- _ACTIVITY_
Please copy the records exactly as they appear, with all pictures left out.

- Opening Delimiter -

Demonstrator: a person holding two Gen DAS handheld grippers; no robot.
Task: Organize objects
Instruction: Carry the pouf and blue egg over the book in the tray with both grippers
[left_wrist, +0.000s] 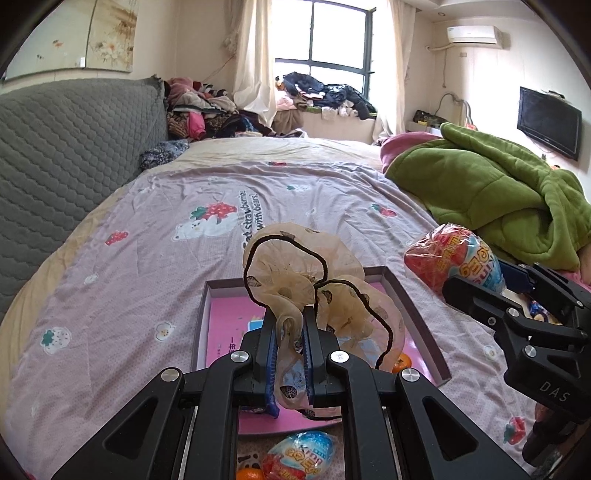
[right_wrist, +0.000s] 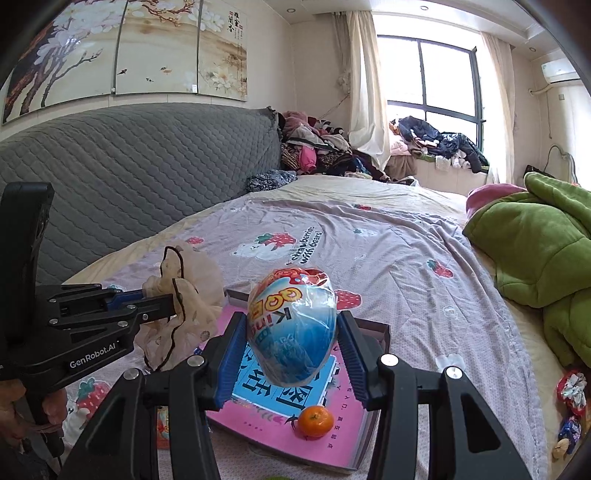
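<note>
My left gripper (left_wrist: 291, 321) is shut on a beige sheer scrunchie with dark trim (left_wrist: 295, 273) and holds it above a shallow pink-lined box (left_wrist: 417, 317) on the bed. My right gripper (right_wrist: 291, 332) is shut on a large wrapped toy egg (right_wrist: 291, 325), blue and red, held above the same box (right_wrist: 332, 439). The egg (left_wrist: 454, 258) and right gripper also show at the right of the left wrist view. A mandarin (right_wrist: 316, 421) lies in the box. The left gripper (right_wrist: 162, 310) with the scrunchie (right_wrist: 184, 302) shows at the left of the right wrist view.
A second wrapped egg (left_wrist: 299, 454) and another mandarin (left_wrist: 249, 473) lie on the bedspread in front of the box. A green quilt (left_wrist: 495, 195) is heaped at the right. A grey headboard (left_wrist: 70, 147) stands left. Small wrapped items (right_wrist: 570, 395) lie at the bed's right edge.
</note>
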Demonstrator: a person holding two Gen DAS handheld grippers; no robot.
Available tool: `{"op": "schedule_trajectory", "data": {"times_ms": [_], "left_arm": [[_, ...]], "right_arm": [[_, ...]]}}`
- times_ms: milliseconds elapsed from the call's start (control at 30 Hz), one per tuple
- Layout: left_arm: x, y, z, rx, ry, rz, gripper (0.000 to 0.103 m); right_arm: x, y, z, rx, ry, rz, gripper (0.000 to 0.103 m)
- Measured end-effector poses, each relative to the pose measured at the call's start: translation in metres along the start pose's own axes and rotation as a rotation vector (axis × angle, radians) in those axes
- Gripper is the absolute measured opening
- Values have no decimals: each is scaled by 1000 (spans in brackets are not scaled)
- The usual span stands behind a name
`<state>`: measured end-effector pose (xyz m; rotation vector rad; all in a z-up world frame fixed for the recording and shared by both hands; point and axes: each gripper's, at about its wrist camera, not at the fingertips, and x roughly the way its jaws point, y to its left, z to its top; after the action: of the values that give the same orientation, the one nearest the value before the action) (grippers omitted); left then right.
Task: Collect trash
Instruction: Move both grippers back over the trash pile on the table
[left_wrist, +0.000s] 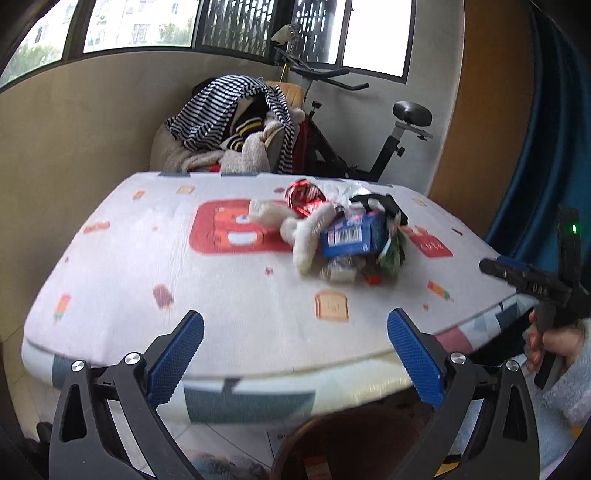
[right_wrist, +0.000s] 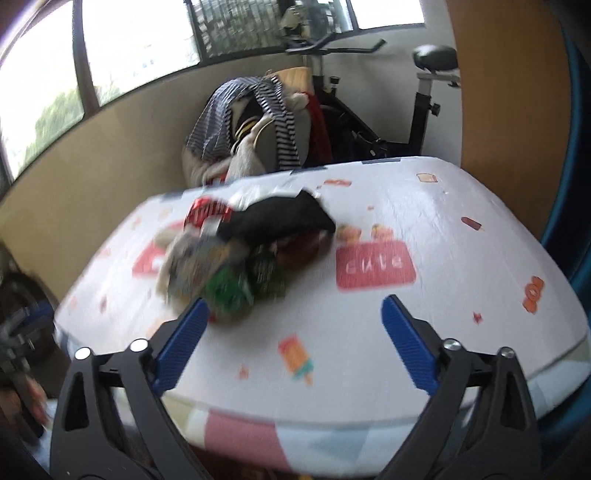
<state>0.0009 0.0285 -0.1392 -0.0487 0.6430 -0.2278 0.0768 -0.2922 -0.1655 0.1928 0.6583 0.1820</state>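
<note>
A heap of trash lies on the white printed table cover (left_wrist: 229, 295): a blue barcoded packet (left_wrist: 349, 236), a red foil wrapper (left_wrist: 303, 197), white fluffy scraps (left_wrist: 306, 236), a black piece (left_wrist: 384, 205) and a green wrapper (left_wrist: 391, 254). My left gripper (left_wrist: 295, 354) is open at the near table edge, well short of the heap, nothing between its blue pads. In the right wrist view the same heap shows blurred, with the black piece (right_wrist: 280, 218) and green wrapper (right_wrist: 229, 291). My right gripper (right_wrist: 293, 343) is open, its left fingertip close to the green wrapper.
The other hand-held gripper (left_wrist: 535, 284), gripped by a hand (left_wrist: 550, 343), is at the table's right edge. Behind the table are a chair piled with striped clothes (left_wrist: 229, 122) and an exercise bike (left_wrist: 369, 140). A brown round container (left_wrist: 351, 443) sits below the near edge.
</note>
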Motion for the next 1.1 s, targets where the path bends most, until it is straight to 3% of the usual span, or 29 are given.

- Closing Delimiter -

- _OUTPUT_
Demonstrator: a person holding two Gen DAS handheld grippers; no robot.
Task: Organize objects
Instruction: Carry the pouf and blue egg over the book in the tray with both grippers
[left_wrist, +0.000s] 
[right_wrist, +0.000s] 
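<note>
My left gripper (left_wrist: 291, 321) is shut on a beige sheer scrunchie with dark trim (left_wrist: 295, 273) and holds it above a shallow pink-lined box (left_wrist: 417, 317) on the bed. My right gripper (right_wrist: 291, 332) is shut on a large wrapped toy egg (right_wrist: 291, 325), blue and red, held above the same box (right_wrist: 332, 439). The egg (left_wrist: 454, 258) and right gripper also show at the right of the left wrist view. A mandarin (right_wrist: 316, 421) lies in the box. The left gripper (right_wrist: 162, 310) with the scrunchie (right_wrist: 184, 302) shows at the left of the right wrist view.
A second wrapped egg (left_wrist: 299, 454) and another mandarin (left_wrist: 249, 473) lie on the bedspread in front of the box. A green quilt (left_wrist: 495, 195) is heaped at the right. A grey headboard (left_wrist: 70, 147) stands left. Small wrapped items (right_wrist: 570, 395) lie at the bed's right edge.
</note>
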Demonstrator: a person holding two Gen DAS handheld grippers; no robot.
Available tool: `{"op": "schedule_trajectory", "data": {"times_ms": [_], "left_arm": [[_, ...]], "right_arm": [[_, ...]]}}`
- times_ms: milliseconds elapsed from the call's start (control at 30 Hz), one per tuple
- Layout: left_arm: x, y, z, rx, ry, rz, gripper (0.000 to 0.103 m); right_arm: x, y, z, rx, ry, rz, gripper (0.000 to 0.103 m)
- Measured end-effector poses, each relative to the pose measured at the call's start: translation in metres along the start pose's own axes and rotation as a rotation vector (axis × angle, radians) in those axes
- Gripper is the absolute measured opening
- Values have no decimals: each is scaled by 1000 (spans in brackets are not scaled)
- The usual span stands behind a name
`<state>`: measured end-effector pose (xyz m; rotation vector rad; all in a z-up world frame fixed for the recording and shared by both hands; point and axes: each gripper's, at about its wrist camera, not at the fingertips, and x roughly the way its jaws point, y to its left, z to its top; after the action: of the values that give the same orientation, the one nearest the value before the action) (grippers omitted); left then right.
Task: Collect trash
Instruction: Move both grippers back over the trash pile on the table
[left_wrist, +0.000s] 
[right_wrist, +0.000s] 
<state>0.0009 0.0285 -0.1392 -0.0487 0.6430 -0.2278 0.0768 -0.2922 -0.1655 0.1928 0.6583 0.1820</state>
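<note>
A heap of trash lies on the white printed table cover (left_wrist: 229, 295): a blue barcoded packet (left_wrist: 349, 236), a red foil wrapper (left_wrist: 303, 197), white fluffy scraps (left_wrist: 306, 236), a black piece (left_wrist: 384, 205) and a green wrapper (left_wrist: 391, 254). My left gripper (left_wrist: 295, 354) is open at the near table edge, well short of the heap, nothing between its blue pads. In the right wrist view the same heap shows blurred, with the black piece (right_wrist: 280, 218) and green wrapper (right_wrist: 229, 291). My right gripper (right_wrist: 293, 343) is open, its left fingertip close to the green wrapper.
The other hand-held gripper (left_wrist: 535, 284), gripped by a hand (left_wrist: 550, 343), is at the table's right edge. Behind the table are a chair piled with striped clothes (left_wrist: 229, 122) and an exercise bike (left_wrist: 369, 140). A brown round container (left_wrist: 351, 443) sits below the near edge.
</note>
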Motion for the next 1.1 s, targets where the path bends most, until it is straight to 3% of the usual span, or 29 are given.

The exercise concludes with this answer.